Woutherus Mol, “De jonge tekenaar”, 1822 |
In “Voer voor psychologen” schrijft Mulisch: “De schrijver trouwt een vrouw, krijgt kinderen, wordt journalist en schrijft niet meer. De schrijver wordt ziek en kan niet meer schrijven. De schrijver wordt op de tramrails door een meteoor getroffen en is dood. Dit alles is een gebrek aan talent”.
Ik trek me dit aan. Zelfs met mijn journalistieke ambities is het niets geworden. Maar die meteoorinslag is er tot op heden niet geweest. Alles kan nog gebeuren!
In “Voer voor psychologen” beschreef Mulisch ook hoe hij de laatste hand legde aan het manuscript van zijn debuutroman Archibald Strohalm.

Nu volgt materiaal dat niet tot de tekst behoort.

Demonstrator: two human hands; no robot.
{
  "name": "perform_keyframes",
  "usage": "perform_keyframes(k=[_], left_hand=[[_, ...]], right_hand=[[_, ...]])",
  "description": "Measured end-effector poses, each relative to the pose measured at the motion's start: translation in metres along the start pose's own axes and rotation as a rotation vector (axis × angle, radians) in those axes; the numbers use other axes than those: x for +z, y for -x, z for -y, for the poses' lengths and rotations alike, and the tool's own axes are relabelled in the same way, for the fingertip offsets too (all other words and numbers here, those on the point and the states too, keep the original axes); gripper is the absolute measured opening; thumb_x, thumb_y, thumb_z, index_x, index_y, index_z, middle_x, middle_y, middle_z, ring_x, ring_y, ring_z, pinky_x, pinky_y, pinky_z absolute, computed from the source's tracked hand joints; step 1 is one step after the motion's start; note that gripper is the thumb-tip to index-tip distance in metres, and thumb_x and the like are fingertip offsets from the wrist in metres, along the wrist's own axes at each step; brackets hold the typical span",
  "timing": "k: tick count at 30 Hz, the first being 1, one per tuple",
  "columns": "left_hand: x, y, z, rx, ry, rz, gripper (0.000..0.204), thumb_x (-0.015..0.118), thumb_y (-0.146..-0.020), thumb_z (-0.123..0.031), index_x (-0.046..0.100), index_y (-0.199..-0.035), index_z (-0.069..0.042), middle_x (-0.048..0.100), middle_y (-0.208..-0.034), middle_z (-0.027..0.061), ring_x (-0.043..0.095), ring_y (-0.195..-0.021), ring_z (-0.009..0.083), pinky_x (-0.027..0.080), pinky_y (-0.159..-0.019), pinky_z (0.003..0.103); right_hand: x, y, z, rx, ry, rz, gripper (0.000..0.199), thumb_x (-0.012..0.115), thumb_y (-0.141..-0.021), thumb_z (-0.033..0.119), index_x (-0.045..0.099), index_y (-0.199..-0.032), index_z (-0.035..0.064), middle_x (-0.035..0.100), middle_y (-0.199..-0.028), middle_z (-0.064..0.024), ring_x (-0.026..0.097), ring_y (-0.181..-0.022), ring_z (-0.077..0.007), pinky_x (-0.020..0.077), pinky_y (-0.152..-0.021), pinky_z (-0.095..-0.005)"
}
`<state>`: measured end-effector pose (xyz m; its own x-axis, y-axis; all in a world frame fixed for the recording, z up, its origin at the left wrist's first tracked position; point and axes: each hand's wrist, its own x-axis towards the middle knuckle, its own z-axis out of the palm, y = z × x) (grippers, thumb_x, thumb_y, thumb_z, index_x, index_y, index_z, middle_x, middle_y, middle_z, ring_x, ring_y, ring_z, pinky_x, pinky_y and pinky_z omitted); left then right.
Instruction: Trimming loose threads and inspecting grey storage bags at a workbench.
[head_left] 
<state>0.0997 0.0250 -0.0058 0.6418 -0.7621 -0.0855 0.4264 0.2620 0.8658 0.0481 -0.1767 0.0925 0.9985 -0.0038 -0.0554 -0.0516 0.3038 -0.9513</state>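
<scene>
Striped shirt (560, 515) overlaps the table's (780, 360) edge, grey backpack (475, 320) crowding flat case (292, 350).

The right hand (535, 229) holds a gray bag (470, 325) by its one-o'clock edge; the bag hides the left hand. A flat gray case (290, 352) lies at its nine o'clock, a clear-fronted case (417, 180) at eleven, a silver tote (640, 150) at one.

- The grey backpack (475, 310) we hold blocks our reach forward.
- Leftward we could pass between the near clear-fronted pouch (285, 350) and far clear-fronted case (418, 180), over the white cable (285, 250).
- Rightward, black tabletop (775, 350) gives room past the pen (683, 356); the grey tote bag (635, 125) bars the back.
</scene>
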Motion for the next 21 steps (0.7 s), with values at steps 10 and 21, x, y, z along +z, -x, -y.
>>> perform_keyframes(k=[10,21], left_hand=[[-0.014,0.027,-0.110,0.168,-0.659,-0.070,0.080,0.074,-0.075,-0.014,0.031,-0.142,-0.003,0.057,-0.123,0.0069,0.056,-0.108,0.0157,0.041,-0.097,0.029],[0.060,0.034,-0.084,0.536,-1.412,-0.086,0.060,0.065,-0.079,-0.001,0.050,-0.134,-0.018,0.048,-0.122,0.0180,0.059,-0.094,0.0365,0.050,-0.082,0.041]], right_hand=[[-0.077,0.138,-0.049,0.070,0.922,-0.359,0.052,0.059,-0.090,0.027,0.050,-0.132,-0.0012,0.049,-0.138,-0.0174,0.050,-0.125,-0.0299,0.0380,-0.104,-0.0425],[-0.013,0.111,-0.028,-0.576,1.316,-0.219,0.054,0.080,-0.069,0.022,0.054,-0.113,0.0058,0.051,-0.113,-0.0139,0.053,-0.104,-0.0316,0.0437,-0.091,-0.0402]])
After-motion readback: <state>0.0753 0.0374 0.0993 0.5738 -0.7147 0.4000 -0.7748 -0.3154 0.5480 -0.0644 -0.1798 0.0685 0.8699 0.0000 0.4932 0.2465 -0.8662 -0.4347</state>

De laatste zin schreef hij op 31 juli 1951, 22.00 uur: “hetzelfde onweer dat in 1870 woedde boven Rome, toen het Concilie in de Sint Pieter stemde over het dogma der pauselijke onfeilbaarheid”. Diezelfde avond om 24.00 uur sloot de inzendtermijn voor de Reina Prinsen Geerligs-Prijs, dus spoedde Mulisch zich met boezemvriend Jan Blokker van Haarlem naar Amsterdam, waar donder en bliksem losbarstten toen de jongemannen het grachtenhuis van de jurysecretaris bereikten. In nachtgewaad verscheen de secretaris en gedrieën werden zij het erover eens dat een manuscript dat met zoveel hemelvuur gepresenteerd werd, de prijs wel moest winnen. En natuurlijk gebeurde dat ook.
De werkelijkheid voegt zich naar grote geesten, meende Mulisch. Bij Beethovens dood was er een groot noodweer. Mulisch stierf zonder noodweer. Bij elk noodweer denk ik aan de pauselijke onfeilbaarheid en schrijf maar weer een stukje, vanuit het niets, zonder idee, zoals God ooit de wereld schiep, zoals Mulisch het wilde. Vandaag geen noodweer. Vandaag ook geen meteoorinslag, bijgevolg.